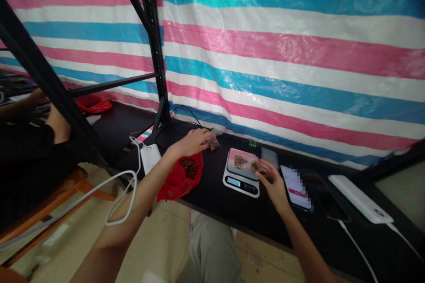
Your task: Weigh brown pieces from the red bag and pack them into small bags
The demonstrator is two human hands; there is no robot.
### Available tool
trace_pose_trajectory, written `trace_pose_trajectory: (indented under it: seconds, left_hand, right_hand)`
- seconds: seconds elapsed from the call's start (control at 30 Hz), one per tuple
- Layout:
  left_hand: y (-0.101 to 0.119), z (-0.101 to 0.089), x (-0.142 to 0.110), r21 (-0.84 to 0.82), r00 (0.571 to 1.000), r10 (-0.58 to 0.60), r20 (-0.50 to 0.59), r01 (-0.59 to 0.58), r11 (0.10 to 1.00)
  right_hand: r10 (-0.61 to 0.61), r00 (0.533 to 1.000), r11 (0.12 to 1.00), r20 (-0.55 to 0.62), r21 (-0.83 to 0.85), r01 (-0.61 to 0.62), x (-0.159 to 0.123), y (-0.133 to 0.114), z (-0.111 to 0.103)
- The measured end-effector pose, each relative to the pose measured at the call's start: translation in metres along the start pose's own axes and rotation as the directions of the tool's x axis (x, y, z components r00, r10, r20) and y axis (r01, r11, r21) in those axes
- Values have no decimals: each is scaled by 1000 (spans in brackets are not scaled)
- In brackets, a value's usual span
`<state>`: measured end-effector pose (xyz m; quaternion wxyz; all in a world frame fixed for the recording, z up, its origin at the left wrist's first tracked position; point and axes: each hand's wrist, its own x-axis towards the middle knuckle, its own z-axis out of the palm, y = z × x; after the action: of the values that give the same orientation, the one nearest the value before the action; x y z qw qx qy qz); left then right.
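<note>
My left hand (193,141) reaches over the black table and is closed on a small clear packet of brown bits (212,143), just beyond a red plastic bag (179,179) with more of the brown bits in it. My right hand (272,181) rests at the right edge of a white digital kitchen scale (241,172). Its fingers pinch a small clear packet of brown bits (257,166) at the platform's right side. Another pile of the same stuff lies on the scale's platform.
A phone (296,187) with a lit screen lies right of the scale, then a dark phone and a white power bank (360,198) with a cable. Another white power bank (150,157) lies left. A striped tarp hangs behind. Another person sits at far left beside a black rack.
</note>
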<state>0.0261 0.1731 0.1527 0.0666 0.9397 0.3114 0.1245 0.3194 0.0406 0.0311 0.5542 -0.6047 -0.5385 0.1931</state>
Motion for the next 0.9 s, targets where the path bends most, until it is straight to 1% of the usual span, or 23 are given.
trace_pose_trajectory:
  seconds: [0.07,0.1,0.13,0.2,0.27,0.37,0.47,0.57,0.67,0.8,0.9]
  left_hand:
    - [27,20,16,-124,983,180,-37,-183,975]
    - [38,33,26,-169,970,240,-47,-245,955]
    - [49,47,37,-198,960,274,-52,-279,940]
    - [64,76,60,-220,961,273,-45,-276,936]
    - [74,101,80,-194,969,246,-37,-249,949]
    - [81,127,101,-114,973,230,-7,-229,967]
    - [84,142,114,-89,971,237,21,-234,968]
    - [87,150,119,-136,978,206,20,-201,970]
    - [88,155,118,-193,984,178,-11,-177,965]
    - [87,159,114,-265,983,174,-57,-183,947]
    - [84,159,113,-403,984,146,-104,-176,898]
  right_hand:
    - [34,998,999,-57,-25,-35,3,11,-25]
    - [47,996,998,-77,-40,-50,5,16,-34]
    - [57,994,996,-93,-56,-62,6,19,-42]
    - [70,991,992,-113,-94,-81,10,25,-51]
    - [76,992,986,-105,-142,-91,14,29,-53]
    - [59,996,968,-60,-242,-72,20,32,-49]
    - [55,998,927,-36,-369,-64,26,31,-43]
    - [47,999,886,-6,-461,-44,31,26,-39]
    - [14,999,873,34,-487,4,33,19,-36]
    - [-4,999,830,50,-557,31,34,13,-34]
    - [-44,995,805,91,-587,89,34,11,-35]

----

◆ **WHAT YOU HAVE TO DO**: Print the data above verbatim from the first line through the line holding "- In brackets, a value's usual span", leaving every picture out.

◆ **WRITTEN REPLY**:
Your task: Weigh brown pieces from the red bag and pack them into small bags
The demonstrator is two human hands; there is no robot.
### Available tool
trace_pose_trajectory, written `trace_pose_trajectory: (indented under it: seconds, left_hand, right_hand)`
- seconds: seconds elapsed from the call's start (control at 30 Hz), one per tuple
- Layout:
  left_hand: y (-0.101 to 0.119), z (-0.101 to 0.089), x (-0.142 to 0.110), r21 (-0.84 to 0.82), r00 (0.571 to 1.000), r10 (-0.58 to 0.60), r20 (-0.50 to 0.59), r01 (-0.59 to 0.58), r11 (0.10 to 1.00)
  right_hand: r10 (-0.61 to 0.61), r00 (0.533 to 1.000), r11 (0.12 to 1.00), r20 (-0.55 to 0.62), r21 (-0.83 to 0.85), r01 (-0.61 to 0.62), x (-0.159 to 0.123), y (-0.133 to 0.114), z (-0.111 to 0.103)
- The measured end-effector pose, each relative to the pose measured at the call's start: translation in metres along the start pose's own axes and rotation as the directions of the tool's x axis (x, y, z components r00, r10, r20) and y axis (r01, r11, r21) in those axes
- Values have no decimals: each is scaled by 1000 (spans in brackets are not scaled)
- In brackets, a value's usual span

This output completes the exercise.